What is needed:
Please output exactly the part of the records below that opens with the line containing "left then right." and closes with the line containing "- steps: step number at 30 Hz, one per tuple", both lines included, and nothing else.

Dataset:
-.-.-

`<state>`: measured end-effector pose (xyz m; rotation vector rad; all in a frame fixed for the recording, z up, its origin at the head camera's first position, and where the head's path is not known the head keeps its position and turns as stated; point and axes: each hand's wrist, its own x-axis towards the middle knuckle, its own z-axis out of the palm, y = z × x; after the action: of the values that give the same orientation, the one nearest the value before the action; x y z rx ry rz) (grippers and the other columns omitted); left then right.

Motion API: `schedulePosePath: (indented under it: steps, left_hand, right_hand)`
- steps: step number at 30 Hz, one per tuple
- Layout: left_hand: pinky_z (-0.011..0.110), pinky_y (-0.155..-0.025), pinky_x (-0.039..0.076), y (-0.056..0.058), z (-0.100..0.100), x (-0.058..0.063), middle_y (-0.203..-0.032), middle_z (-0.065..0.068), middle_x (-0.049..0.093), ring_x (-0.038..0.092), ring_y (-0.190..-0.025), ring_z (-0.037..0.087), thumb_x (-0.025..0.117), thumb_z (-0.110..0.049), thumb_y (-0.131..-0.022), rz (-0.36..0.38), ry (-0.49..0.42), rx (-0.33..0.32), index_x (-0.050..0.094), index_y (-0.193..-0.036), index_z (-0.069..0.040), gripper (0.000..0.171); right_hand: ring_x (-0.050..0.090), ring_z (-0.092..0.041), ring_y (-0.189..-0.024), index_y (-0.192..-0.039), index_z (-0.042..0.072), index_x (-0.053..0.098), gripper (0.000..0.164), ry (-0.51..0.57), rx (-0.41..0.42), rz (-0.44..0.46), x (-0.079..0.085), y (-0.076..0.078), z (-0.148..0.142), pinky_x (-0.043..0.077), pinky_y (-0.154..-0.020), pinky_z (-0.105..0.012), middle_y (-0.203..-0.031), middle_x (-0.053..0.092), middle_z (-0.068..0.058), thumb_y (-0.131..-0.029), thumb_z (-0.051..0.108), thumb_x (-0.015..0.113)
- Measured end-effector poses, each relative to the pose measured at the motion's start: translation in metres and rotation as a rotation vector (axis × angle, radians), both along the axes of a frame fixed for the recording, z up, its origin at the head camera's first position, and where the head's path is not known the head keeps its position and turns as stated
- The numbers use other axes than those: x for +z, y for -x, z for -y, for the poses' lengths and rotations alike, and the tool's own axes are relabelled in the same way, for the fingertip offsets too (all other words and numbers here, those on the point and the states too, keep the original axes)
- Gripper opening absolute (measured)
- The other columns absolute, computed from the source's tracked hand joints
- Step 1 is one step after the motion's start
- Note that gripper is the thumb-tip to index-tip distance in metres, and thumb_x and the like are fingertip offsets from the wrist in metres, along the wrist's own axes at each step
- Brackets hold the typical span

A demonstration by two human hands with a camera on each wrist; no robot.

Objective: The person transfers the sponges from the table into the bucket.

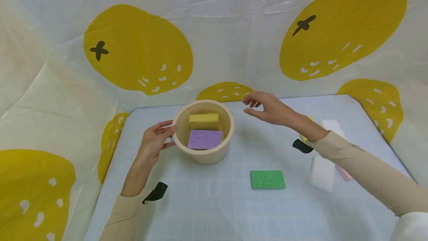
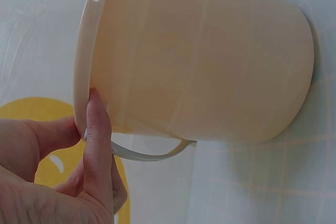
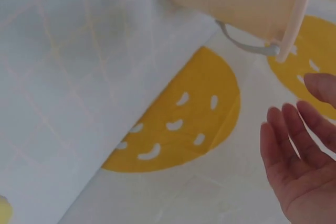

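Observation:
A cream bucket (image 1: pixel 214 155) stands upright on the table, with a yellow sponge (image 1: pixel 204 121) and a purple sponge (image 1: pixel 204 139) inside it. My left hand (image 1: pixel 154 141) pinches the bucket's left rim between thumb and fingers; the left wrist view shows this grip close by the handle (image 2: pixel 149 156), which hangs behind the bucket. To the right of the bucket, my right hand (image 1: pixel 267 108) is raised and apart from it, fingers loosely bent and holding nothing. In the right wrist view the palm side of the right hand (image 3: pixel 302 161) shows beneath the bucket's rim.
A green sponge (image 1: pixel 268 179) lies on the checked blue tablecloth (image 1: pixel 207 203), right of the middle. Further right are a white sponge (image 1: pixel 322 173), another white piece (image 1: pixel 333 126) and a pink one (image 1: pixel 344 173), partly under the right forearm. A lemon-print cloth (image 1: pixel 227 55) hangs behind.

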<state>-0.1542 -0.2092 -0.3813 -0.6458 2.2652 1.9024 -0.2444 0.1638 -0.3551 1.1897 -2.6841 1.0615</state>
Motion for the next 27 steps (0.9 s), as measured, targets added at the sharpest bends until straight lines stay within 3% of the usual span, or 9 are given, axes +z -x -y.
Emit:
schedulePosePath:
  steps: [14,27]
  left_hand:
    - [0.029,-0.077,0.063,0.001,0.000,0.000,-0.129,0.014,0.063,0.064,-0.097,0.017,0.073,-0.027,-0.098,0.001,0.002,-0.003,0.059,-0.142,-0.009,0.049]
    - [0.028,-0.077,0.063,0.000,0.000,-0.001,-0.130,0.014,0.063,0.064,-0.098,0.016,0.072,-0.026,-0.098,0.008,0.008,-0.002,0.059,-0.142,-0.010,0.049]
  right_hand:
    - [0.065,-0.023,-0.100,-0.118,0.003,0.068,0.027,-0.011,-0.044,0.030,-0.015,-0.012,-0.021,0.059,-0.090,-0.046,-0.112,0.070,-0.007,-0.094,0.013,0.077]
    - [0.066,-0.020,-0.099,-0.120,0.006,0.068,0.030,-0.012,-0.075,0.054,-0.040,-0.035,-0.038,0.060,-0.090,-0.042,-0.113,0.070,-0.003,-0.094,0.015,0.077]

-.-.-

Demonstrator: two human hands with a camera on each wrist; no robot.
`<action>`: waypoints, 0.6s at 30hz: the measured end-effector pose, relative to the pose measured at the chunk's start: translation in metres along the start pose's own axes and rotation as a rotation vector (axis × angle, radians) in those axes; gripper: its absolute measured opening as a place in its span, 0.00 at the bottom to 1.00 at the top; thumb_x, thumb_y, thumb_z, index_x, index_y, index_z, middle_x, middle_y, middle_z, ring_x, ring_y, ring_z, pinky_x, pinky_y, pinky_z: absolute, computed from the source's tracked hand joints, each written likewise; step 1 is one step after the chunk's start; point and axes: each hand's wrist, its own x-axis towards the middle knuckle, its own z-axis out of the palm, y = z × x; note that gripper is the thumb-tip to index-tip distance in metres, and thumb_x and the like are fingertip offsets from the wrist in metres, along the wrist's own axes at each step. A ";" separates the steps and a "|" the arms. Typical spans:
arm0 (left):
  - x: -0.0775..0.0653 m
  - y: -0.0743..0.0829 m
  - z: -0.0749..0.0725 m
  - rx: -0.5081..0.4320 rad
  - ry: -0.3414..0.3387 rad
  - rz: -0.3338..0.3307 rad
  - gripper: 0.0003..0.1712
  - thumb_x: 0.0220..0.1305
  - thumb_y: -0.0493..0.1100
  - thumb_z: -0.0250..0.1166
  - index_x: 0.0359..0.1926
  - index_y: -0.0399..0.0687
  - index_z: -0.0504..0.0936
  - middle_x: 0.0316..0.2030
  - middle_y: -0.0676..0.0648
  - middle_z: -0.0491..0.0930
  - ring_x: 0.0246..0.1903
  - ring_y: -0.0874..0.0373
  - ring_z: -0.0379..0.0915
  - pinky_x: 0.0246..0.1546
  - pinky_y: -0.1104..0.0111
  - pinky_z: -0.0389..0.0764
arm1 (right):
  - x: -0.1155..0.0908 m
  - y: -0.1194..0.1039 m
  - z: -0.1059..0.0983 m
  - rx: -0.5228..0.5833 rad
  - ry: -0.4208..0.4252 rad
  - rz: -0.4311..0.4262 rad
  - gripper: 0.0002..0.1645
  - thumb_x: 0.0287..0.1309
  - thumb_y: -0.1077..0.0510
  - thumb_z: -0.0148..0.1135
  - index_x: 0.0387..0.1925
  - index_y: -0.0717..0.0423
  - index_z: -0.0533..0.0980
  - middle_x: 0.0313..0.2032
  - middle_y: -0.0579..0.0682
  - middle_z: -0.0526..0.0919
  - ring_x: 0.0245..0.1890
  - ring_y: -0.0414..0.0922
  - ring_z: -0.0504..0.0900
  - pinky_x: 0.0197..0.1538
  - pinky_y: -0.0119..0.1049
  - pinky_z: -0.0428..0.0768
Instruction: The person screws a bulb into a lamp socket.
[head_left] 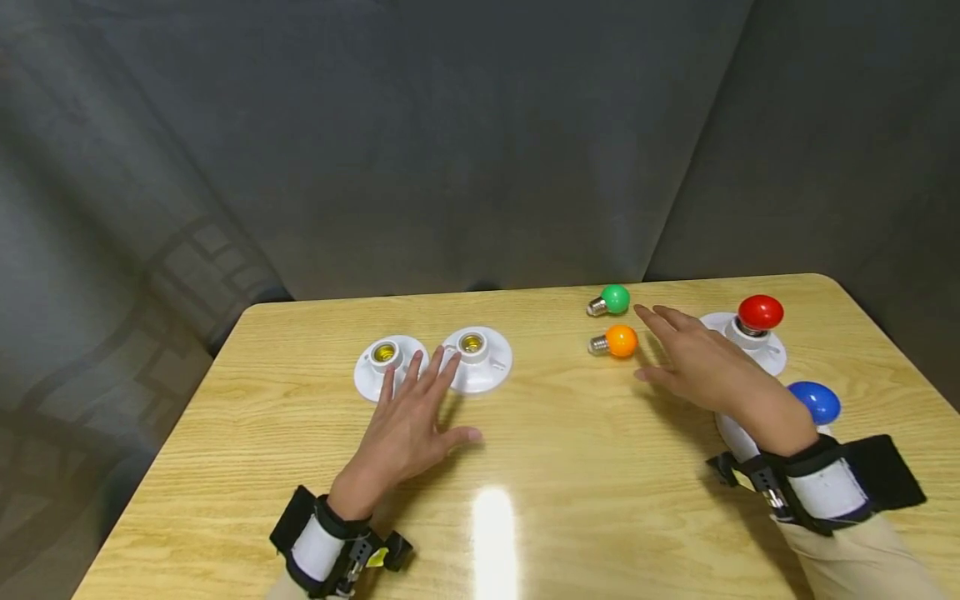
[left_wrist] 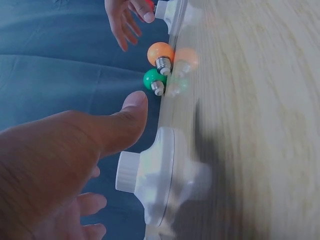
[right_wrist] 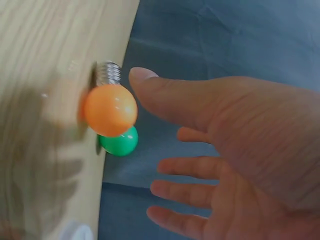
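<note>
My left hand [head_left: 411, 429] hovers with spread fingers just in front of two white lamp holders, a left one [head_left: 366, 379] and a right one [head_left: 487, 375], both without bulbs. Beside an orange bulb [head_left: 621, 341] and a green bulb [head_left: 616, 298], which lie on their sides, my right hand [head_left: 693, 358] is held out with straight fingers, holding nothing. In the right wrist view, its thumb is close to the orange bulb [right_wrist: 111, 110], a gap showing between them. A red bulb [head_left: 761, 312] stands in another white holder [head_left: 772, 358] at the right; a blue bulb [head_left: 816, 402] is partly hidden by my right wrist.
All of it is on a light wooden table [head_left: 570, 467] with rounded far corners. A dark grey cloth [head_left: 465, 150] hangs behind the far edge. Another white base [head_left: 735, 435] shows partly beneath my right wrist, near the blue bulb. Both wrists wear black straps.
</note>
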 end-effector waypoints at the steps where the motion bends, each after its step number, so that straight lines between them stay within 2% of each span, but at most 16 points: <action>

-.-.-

Result of this exercise:
`<state>`: measured end-effector pose (xyz m; rotation vector rad; all in a frame fixed for the recording, z up, its origin at the head camera's first position, and where the head's path is not known the head keeps its position and turns as stated; point and axes: each hand's wrist, its own x-axis towards the middle knuckle, its own z-axis out of the palm, y = z × x; after the action: of the values that give the same orientation, the one nearest the value before the action; x y z rx ry rz) (grippers and the other columns omitted); left then right.

Motion API: `schedulePosePath: (indented under it: steps, left_hand, right_hand)`
- steps: step number at 30 Hz, one per tuple

Nothing more will be written for this answer.